Proof of principle testing employed prime editing technology for the modelling and correction of mutations that cause Tay-Sachs disease and sickle cell anaemia. Prime editing was used first for the in vitro modelling of sickle cell disease, through incorporation of a single A•T to T•A mutation in the HBB gene in HEK293T cells. Clls homozygous for mutant HBB were selected and subsequently shown to be reverted to wild-type HBB with 58% efficiency with 1.4% indels. Similar modelling saw the installation of a known Tay-Sachs causing 4-bp insertion in HEXA using prime editing. The same technology was next employed for its correction through removal of the introduced insertion with 33% efficiency and 0.23% indel formation. Comparable results supporting prime editing were described for 175 separate edits tested in several cell lines as well as terminally differentiated mouse primary cells.
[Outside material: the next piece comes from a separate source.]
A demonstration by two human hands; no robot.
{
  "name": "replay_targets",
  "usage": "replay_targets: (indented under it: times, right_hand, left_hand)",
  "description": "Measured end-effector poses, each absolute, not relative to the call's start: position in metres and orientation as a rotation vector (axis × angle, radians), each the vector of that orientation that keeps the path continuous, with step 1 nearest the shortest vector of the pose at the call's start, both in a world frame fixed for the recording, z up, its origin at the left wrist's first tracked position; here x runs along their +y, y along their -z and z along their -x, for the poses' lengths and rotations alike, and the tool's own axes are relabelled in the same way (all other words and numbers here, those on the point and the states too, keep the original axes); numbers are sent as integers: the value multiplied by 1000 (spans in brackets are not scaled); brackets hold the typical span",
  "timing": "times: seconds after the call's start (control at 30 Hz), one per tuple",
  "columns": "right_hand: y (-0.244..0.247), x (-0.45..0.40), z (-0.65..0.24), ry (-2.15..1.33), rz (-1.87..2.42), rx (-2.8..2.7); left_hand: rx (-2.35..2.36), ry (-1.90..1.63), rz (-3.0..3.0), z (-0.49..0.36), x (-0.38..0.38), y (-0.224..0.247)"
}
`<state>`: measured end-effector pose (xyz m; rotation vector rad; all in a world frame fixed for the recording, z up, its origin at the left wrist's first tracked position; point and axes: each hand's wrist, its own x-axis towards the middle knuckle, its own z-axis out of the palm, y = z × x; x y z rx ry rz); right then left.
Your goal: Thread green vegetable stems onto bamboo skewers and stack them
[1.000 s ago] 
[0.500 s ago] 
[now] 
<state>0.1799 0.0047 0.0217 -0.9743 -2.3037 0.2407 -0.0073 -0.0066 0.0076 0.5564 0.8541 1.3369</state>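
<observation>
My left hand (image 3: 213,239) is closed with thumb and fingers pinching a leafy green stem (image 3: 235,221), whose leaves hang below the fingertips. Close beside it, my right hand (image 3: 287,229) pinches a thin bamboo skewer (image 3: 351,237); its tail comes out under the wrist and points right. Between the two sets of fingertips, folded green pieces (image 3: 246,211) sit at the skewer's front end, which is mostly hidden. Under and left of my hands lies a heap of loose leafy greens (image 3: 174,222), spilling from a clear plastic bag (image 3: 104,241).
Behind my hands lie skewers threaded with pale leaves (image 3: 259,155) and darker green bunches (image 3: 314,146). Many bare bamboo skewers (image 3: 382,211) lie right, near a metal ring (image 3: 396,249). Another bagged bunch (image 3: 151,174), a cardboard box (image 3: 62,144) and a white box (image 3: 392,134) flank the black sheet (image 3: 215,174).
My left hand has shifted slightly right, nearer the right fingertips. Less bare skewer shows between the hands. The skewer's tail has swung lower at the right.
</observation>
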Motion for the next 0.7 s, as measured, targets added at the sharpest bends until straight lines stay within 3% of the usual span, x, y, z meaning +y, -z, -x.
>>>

The authors hope to next explore methods for improving delivery to a broad range of primary cell types while further testing its application in vivo. It will be of paramount importance, however, that additional research is carried out to fully elucidate the strengths and limitations of prime editing technology and characterise its off-target effects in a genome-wide manner.
It has been proposed that this technology has the potential to advance the correction of 89% of known pathogenic human genetic variants. While this novel technology is still in its infancy, it forms a noteworthy addition to the Cas9 toolbox and is expected to significantly expand the scope of genome editing.
Anzalone, A. V., et al. (2019). “Search-and-replace genome editing without double-strand breaks or donor DNA.” Nature 576(7785): 149-157.
Gaudelli, N. M., et al. (2017). “Programmable base editing of A*T to G*C in genomic DNA without DNA cleavage.” Nature 551(7681): 464-471.
Komor, A. C., et al. (2016). “Programmable editing of a target base in genomic DNA without double-stranded DNA cleavage.” Nature 533(7603): 420-424.